Article Comment 

A double-whipped eggnog to set the holiday mood

 

The Associated Press

 

For me, eggnog season can't come soon enough. As soon as Halloween is packed away, I buy a quart of my favorite eggnog at the grocery store. I drink it little by little, spiked and not. I make eggnog cappuccinos in the morning and eggnog milkshakes at night. On the weekends, there is nothing like French toast made with eggnog. 

 

But the best eggnog of the season is the frothy cloud-like homemade eggnog I make for Christmas cocktails. I should mention that while I use raw eggs in my recipe, you should feel free to use pasteurized eggs if that concerns you.

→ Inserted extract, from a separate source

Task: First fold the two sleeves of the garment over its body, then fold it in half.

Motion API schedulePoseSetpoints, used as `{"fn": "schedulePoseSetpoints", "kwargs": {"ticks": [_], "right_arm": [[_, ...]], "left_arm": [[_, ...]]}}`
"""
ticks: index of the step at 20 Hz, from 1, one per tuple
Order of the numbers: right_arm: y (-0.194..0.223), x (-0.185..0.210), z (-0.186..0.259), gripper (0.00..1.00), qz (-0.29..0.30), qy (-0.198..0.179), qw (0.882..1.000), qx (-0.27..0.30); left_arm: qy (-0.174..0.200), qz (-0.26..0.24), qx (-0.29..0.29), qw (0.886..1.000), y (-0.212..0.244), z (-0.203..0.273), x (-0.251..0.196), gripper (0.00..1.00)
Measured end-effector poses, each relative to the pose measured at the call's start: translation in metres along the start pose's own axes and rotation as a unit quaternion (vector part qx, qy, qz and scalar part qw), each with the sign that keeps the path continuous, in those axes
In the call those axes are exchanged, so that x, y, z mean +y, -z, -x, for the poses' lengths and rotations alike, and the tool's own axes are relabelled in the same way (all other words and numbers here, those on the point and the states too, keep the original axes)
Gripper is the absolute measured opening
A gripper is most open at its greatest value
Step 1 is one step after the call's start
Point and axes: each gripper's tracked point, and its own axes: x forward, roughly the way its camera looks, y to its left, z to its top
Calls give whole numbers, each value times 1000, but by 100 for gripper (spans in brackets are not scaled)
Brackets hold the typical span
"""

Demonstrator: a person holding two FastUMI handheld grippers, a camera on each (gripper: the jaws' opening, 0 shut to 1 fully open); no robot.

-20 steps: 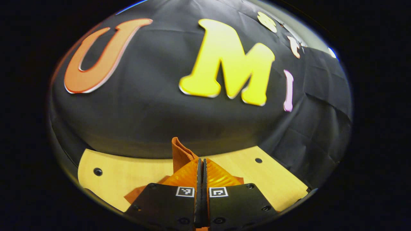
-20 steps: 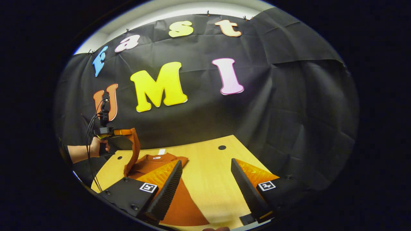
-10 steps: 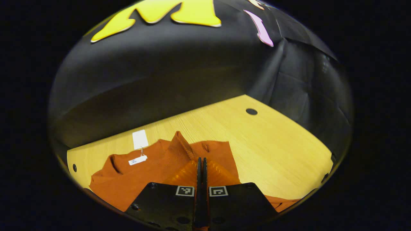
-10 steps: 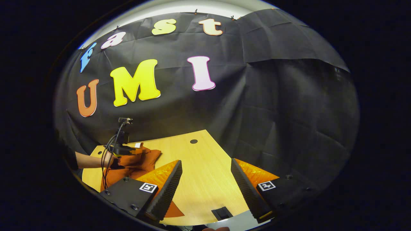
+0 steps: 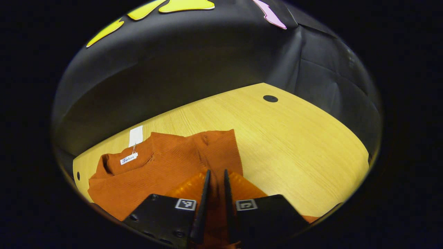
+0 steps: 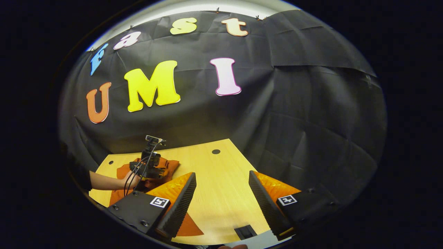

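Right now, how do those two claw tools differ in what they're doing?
The left gripper has its fingers only narrowly parted, low over the orange sweater; the right gripper gapes wide. The left sits over the garment; the right hangs above bare wooden table, holding nothing. Both share ribbed black pads backed with orange.

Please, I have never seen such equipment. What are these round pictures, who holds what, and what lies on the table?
No robot arm here: a person holds a hand-held gripper in each hand, and each carries a wide-angle camera looking along its two fingers. In the left gripper view, the left hand-held gripper hangs low over an orange garment lying on the wooden table; its fingers are slightly parted, with cloth showing between them. A white tag hangs at the collar. In the right gripper view, the right hand-held gripper is wide open and holds nothing; farther off, the person's hand holds the other gripper.
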Motion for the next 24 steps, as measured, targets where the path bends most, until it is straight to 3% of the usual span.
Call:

The results will be just as good. 

 

Because there are so few ingredients, it is essential that the eggs and milk be as fresh and as high quality as you can find. 

 

Superfine sugar dissolves more easily than traditional white sugar, producing a smoother, creamier texture. If you don't have it on hand, you can make your own by pulsing regular granulated white sugar in a food processor. I like making the eggnog without alcohol, then spiking individual servings with bourbon. That way, you can serve everyone from the same bowl. 

 

 

 

DOUBLE-WHIPPED EGGNOG 

 

Start to finish: 2 hours 15 minutes (15 minutes active) 

 

Servings: 6 

 

 

 

4 large eggs, yolks and whites separated 

 

1/4 cup, plus 2 tablespoons superfine sugar 

 

Pinch sea salt 

 

2 cups whole milk 

 

1 teaspoon freshly grated nutmeg, divided 

 

1 cup heavy cream 

 

1 teaspoon vanilla extract 

 

Bourbon, to serve (optional) 

 

 

 

  • In a large bowl, whisk egg yolks until they are a light golden color, about 1-2 minutes. Gradually add the 1/4 cup of sugar and the salt, beating until sugar is completely dissolved. Add the milk and half of the nutmeg, then beat until slightly frothy. 

     

  • In a large bowl, use an electric mixer to beat egg whites until they hold soft peaks. With mixer running, sprinkle in 1 tablespoon of remaining sugar and whip until egg whites form stiff peaks. Fold the egg whites into yolk mixture until light and airy with no lumps. Cover and refrigerate for at least 2 hours. 

     

  • Just before serving, place the cold cream in a large chilled bowl. Use electric mixer to beat until cream forms soft peaks. With mixer still running, gradually add remaining 1 tablespoon of sugar and vanilla. Beat until firm peaks form and there is no liquid left. Fold the whipped cream into the eggnog, sprinkle with remaining nutmeg, and serve.  

     

  • If spiking the eggnog, pour or spoon into glasses and add bourbon to taste to the individual glasses.